On the Chromatic Number of Grassmann Graphs
Jozefien D'haeseleer, Vladislav Taranchuk
TL;DR
This work analyzes the chromatic number $\chi(J_q(n,m))$ of Grassmann graphs, establishing a general $q$-analogue bound $\binom{n-m+1}{1}_q \le \chi(J_q(n,m)) \le \binom{n}{1}_q$ via a determinant-based coloring using cosets of $\mathbb F_{q^n}^*/\mathbb F_q^*$ and the matrix $L(x_1,\dots,x_m)$. It then specializes to the case $m=2$, connecting the coloring problem to line parallelisms in finite projective spaces and surveying known results on such parallelisms.

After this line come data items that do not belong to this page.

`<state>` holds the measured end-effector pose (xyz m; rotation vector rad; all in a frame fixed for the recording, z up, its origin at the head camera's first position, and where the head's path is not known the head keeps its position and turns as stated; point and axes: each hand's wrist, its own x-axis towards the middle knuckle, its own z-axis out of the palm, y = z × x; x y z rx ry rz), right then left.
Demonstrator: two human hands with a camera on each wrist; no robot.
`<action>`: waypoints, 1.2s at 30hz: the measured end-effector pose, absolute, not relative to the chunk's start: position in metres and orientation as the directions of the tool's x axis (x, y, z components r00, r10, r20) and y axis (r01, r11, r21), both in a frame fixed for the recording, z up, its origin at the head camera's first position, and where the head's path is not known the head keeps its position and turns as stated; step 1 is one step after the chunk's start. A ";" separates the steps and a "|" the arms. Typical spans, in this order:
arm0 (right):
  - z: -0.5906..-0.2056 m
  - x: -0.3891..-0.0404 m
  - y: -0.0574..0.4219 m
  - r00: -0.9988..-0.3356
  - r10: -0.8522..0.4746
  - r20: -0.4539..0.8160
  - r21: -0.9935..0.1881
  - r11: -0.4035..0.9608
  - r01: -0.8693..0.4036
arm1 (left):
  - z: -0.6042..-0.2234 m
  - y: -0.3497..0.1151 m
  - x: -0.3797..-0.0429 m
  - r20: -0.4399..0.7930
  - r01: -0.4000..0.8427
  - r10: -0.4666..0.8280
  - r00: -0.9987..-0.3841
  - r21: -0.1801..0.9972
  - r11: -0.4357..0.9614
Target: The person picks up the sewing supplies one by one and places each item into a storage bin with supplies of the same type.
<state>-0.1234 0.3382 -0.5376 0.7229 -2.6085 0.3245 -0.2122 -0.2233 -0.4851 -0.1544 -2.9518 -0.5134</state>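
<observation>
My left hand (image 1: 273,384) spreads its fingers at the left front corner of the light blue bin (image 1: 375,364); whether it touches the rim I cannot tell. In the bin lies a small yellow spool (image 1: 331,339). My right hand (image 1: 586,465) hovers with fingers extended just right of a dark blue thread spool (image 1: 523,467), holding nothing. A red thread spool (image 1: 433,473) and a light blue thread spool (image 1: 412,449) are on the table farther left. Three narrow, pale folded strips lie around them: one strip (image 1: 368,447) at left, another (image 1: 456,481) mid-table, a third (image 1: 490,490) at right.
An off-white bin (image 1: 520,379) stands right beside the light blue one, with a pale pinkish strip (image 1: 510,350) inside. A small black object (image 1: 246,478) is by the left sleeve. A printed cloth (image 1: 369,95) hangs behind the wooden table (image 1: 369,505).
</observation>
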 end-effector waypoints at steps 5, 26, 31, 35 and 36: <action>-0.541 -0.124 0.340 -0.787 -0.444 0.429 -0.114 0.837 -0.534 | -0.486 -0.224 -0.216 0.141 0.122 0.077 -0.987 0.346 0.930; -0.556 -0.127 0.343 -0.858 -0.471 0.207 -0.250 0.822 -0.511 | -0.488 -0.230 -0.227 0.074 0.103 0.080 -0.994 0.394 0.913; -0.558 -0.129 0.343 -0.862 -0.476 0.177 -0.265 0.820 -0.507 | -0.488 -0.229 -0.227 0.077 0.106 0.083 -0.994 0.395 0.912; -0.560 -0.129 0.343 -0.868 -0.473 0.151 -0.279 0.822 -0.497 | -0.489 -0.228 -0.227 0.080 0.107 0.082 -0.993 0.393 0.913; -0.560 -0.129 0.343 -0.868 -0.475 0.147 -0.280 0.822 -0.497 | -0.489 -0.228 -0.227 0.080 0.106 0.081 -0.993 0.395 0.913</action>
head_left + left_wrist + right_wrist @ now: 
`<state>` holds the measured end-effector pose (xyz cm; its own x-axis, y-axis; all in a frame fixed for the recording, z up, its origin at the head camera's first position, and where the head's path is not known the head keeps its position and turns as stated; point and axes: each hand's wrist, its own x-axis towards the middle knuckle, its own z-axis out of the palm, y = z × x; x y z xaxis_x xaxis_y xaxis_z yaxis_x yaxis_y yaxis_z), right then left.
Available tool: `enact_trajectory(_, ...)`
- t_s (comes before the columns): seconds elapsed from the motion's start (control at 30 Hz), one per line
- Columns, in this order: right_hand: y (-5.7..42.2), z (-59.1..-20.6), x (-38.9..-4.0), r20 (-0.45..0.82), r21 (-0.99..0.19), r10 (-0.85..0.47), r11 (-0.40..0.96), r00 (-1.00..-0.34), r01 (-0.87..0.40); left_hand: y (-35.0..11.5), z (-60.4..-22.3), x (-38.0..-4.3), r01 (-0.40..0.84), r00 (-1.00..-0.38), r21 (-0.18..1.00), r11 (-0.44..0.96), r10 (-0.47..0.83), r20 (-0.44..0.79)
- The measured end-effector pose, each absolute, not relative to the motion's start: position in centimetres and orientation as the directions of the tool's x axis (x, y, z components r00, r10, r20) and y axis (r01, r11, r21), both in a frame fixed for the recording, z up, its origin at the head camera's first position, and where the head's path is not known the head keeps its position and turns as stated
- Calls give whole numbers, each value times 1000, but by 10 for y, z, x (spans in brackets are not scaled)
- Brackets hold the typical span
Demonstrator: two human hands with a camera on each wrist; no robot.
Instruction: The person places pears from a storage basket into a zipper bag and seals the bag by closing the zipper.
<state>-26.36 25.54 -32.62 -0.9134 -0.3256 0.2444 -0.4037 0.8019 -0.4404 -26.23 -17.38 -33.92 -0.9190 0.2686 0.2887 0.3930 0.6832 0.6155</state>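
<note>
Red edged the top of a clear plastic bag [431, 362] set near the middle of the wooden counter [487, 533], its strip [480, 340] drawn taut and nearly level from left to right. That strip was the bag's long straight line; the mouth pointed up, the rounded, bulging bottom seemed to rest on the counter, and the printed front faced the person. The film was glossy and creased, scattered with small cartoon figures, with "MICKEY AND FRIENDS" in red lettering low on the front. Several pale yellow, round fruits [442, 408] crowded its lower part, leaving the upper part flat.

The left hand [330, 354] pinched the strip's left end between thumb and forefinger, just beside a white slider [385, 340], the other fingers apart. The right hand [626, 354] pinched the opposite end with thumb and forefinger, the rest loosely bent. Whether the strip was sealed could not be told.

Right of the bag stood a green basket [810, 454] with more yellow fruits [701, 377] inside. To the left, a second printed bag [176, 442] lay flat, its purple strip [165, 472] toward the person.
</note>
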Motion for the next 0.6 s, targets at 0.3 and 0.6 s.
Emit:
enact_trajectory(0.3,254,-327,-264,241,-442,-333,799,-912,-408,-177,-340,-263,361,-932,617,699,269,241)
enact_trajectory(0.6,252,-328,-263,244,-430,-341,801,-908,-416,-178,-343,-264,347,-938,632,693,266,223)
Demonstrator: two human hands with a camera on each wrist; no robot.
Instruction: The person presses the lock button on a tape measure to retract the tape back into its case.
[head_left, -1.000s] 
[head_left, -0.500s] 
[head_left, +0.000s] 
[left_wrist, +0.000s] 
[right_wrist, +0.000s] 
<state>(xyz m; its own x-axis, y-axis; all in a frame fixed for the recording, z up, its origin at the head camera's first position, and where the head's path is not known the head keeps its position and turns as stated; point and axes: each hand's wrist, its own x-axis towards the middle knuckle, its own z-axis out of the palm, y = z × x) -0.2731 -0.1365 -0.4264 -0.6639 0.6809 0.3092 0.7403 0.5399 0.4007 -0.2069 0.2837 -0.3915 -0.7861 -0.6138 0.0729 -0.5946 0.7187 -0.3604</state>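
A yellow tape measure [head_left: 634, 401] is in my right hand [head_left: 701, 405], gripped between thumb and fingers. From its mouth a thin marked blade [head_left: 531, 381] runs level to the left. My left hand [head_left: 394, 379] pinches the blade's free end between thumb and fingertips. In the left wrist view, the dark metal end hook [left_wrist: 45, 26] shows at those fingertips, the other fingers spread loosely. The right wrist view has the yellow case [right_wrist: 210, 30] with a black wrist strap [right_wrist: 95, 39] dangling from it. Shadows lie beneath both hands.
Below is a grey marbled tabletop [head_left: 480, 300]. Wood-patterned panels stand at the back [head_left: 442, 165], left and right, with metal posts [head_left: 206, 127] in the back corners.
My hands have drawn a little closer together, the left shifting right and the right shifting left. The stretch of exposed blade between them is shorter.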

For $q=2^e$ and even $n$, it gives a sharper bound $\chi(J_q(n,2)) < 2\binom{n-1}{1}_q$ by constructing a graph homomorphism from $J_q(n,2)$ to the 2-Kneser graph $K_2((n-1)e,e)$ and using the known chromatic number of that graph. The results bridge finite geometry and graph colorings, offering general bounds and a concrete improvement in a key parameter regime, while outlining limitations and directions for future refinements via line parallelisms and subgraph chromatic analyses.
Abstract
In this paper we study the chromatic number of the Grassmann graphs $J_q(n, m)$. We show that $\binom{n-m+1}{1}_q \leq χ(J_q(n, m)) \leq \binom{n}{1}_q$, which is analogous to the best-known bounds for the chromatic number of the Johnson graphs $J(n, m)$. When $m = 2$, determining $χ(J_q(n, 2))$ is equivalent to determining the smallest number of partial line parallelisms that one can partition the lines of PG$(n-1, q)$ into. We survey known results about line parallelisms and their implications for $χ(J_q(n, 2))$. Finally, we prove that when $q$ is any power of two, and $n$ is any even integer, then $χ(J_q(n, 2)) < 2\binom{n-1}{1}_q$.